### Exercise directions
Copy out the data in full and exactly, passing over the pictures.

### Information supplied
--------------------------------------------------

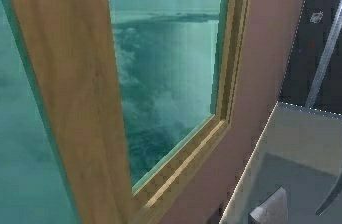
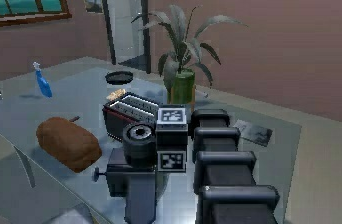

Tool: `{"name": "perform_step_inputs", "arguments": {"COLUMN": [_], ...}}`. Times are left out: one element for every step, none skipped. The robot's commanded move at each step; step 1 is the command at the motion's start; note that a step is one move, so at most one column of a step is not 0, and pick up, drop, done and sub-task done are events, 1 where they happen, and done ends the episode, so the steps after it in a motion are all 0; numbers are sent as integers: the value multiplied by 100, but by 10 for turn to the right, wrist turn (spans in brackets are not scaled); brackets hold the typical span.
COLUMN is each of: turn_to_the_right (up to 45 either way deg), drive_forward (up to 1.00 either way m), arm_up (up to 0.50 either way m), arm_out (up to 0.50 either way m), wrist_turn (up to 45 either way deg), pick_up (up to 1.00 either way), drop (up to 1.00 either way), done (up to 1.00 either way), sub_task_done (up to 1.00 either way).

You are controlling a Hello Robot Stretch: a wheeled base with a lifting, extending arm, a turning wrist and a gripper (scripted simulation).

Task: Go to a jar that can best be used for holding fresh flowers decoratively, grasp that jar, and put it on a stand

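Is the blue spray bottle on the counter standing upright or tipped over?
Upright: the blue spray bottle stands on its base on the grey counter, with its nozzle end at the top.

"How does the arm (image 2: 229, 170) look on your feed?"

"I see a dark square bar built of boxy, glossy-edged segments."

"Any markings?"

"Two small white squares (image 2: 172, 117) with black patterns at its end. Beside them is my claw (image 2: 114, 176), dark and blocky with a round top."
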Motion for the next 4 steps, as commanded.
{"name": "perform_step_inputs", "arguments": {"turn_to_the_right": [0, 0, 0, 0], "drive_forward": [0, 0, 0, 0], "arm_up": [0, 0, 0, 0], "arm_out": [0, 0, 0, 0], "wrist_turn": [450, 450, 450, 180], "pick_up": [0, 0, 0, 0], "drop": [0, 0, 0, 0], "done": [0, 0, 0, 0], "sub_task_done": [0, 0, 0, 0]}}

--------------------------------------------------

### Exercise response
Tool: `{"name": "perform_step_inputs", "arguments": {"COLUMN": [_], ...}}`. Times are left out: one element for every step, none skipped. The robot's commanded move at each step; step 1 is the command at the motion's start; note that a step is one move, so at most one column of a step is not 0, and pick up, drop, done and sub-task done are events, 1 where they happen, and done ends the episode, so the steps after it in a motion are all 0; numbers are sent as integers: the value multiplied by 100, but by 10 for turn to the right, wrist turn (spans in brackets are not scaled); brackets hold the typical span.
COLUMN is each of: turn_to_the_right (up to 45 either way deg), drive_forward (up to 1.00 either way m), arm_up (up to 0.50 either way m), arm_out (up to 0.50 either way m), wrist_turn (up to 45 either way deg), pick_up (up to 1.00 either way), drop (up to 1.00 either way), done (up to 1.00 either way), sub_task_done (up to 1.00 either way).

You are controlling a Hello Robot Stretch: a wheeled base with a lifting, extending arm, a turning wrist and a gripper (scripted simulation).

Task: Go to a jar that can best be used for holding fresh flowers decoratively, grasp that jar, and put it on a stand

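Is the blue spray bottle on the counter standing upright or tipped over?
Upright: the blue spray bottle stands on its base on the grey counter, with its nozzle end at the top.

"How does the arm (image 2: 229, 170) look on your feed?"

"I see a dark square bar built of boxy, glossy-edged segments."

"Any markings?"

"Two small white squares (image 2: 172, 117) with black patterns at its end. Beside them is my claw (image 2: 114, 176), dark and blocky with a round top."
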Motion for the next 4 steps, as commanded.
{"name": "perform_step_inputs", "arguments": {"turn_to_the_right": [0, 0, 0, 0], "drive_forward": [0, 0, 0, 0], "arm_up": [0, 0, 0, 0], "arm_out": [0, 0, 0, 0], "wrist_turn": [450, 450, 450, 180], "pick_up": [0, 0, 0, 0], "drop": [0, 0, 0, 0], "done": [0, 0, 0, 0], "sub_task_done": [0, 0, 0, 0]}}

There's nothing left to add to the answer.